**EXERCISE PROMPT:**
Skip the pictures and repeat each line of the data exactly.

**STORED DATA:**
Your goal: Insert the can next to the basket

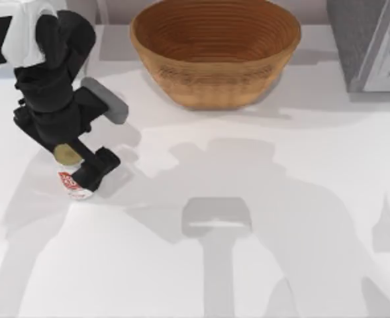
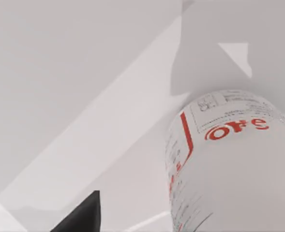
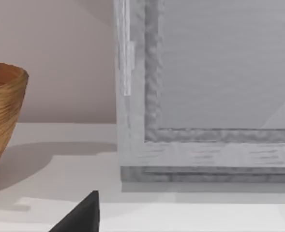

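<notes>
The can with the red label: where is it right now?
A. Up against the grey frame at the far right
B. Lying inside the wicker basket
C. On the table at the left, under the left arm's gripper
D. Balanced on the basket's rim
C: in the top view the can stands on the white table beneath the left gripper, well apart from the basket.
</notes>
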You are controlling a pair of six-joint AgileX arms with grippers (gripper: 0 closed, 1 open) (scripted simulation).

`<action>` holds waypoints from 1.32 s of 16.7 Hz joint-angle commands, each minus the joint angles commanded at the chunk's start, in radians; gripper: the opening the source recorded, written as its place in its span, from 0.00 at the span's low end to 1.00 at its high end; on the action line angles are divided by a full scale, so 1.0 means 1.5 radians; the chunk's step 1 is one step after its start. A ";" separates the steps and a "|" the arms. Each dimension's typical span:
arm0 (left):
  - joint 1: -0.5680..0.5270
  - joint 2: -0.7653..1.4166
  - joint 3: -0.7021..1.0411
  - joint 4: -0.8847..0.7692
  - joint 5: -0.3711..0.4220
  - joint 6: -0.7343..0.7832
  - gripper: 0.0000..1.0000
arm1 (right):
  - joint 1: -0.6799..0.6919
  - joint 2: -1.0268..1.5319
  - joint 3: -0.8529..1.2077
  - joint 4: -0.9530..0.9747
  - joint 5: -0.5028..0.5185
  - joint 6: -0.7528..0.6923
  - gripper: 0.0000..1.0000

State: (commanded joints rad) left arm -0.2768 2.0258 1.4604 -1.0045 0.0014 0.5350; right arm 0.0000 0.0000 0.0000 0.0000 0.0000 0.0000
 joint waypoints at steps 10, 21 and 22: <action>0.000 0.000 0.000 0.000 0.000 0.000 0.17 | 0.000 0.000 0.000 0.000 0.000 0.000 1.00; 0.001 -0.002 0.000 0.000 0.000 0.001 0.00 | 0.000 0.000 0.000 0.000 0.000 0.000 1.00; 0.000 -0.002 0.001 -0.001 0.000 0.000 0.00 | 0.000 0.000 0.000 0.000 0.000 0.000 1.00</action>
State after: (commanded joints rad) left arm -0.2767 2.0228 1.4614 -1.0054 0.0022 0.5351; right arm 0.0000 0.0000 0.0000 0.0000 0.0000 0.0000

**REPLY:**
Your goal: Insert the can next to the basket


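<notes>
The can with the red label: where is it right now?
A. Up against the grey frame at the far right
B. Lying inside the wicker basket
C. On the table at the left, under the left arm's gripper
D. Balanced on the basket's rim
C: in the top view the can stands on the white table beneath the left gripper, well apart from the basket.
</notes>
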You are controlling a pair of six-joint AgileX arms with grippers (gripper: 0 closed, 1 open) (scripted simulation).

`<action>` holds waypoints from 1.32 s of 16.7 Hz joint-angle commands, each minus the joint angles commanded at the chunk's start, in radians; gripper: the opening the source recorded, written as its place in its span, from 0.00 at the span's low end to 1.00 at its high end; on the action line angles are divided by a full scale, so 1.0 means 1.5 radians; the chunk's step 1 is one step after its start. A ";" separates the steps and a "|" the arms. Each dimension's typical span:
arm0 (left):
  - joint 1: -0.5680..0.5270
  - joint 2: -0.7653..1.4166
  - joint 3: -0.7021..1.0411
  - joint 4: -0.8847..0.7692
  - joint 5: -0.3711..0.4220
  - joint 6: -0.7343..0.7832
  - gripper: 0.0000..1.0000
arm1 (right):
  - joint 1: -0.6799..0.6919
  - joint 2: -1.0268..1.5319
  - joint 3: -0.8529..1.2077
  - joint 4: -0.9530..0.9747
  - joint 5: -0.5028..0.5185
  - joint 6: -0.7528..0.6923
  - gripper: 0.0000..1.0000

State: (commanded joints rad) left arm -0.2768 2.0258 1.4604 -1.0045 0.0014 0.5350; right arm 0.0000 0.0000 0.0000 0.0000 0.0000 0.0000
 joint waypoints at steps 10, 21 and 22: <action>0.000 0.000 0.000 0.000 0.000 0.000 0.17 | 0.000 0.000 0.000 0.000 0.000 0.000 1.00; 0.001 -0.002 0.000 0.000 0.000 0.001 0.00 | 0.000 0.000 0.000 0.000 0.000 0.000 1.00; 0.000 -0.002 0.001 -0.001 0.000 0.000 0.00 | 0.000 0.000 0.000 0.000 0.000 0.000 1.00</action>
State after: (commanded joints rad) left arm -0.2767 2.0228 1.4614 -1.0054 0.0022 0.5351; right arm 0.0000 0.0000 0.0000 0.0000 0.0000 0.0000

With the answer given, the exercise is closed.